_Exercise description_. Leave the pictures out and restate every line below exactly.
=-=-=-=-=
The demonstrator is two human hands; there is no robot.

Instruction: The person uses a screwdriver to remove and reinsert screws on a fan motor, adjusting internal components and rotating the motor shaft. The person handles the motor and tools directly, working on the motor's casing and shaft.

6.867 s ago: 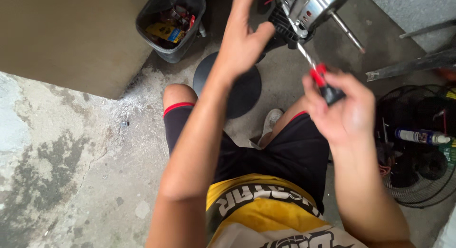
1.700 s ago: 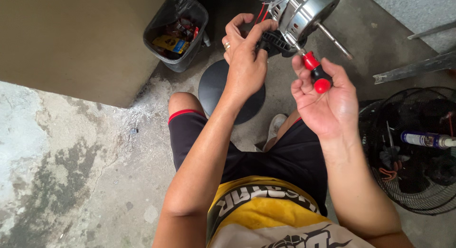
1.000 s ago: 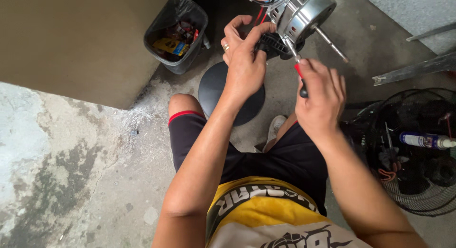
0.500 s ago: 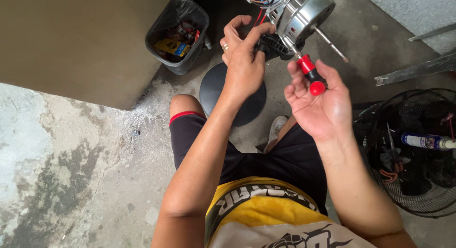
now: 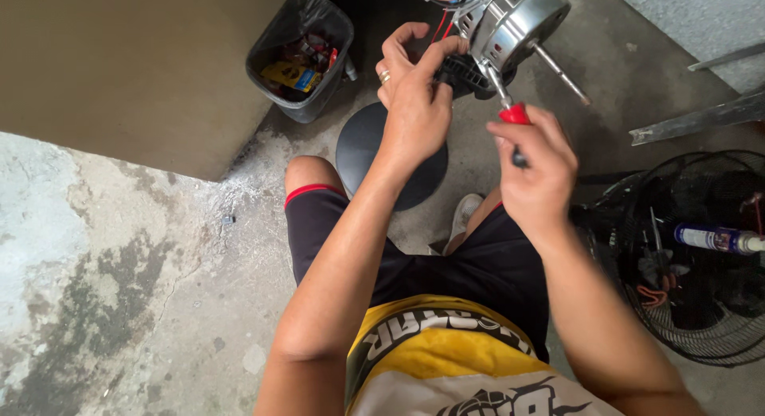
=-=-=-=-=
_Response_.
The demonstrator is two human hands; there is no robot.

Instruction: The person uses a screwdriver to remove and reinsert screws on a fan motor, adjusting internal components and rotating the motor shaft. The person handles the motor and tools directly, working on the motor's casing and shaft.

6.867 s ago: 
1.700 s ago: 
1.000 s ago: 
0.500 s ago: 
now: 

The exercise has been fully answered.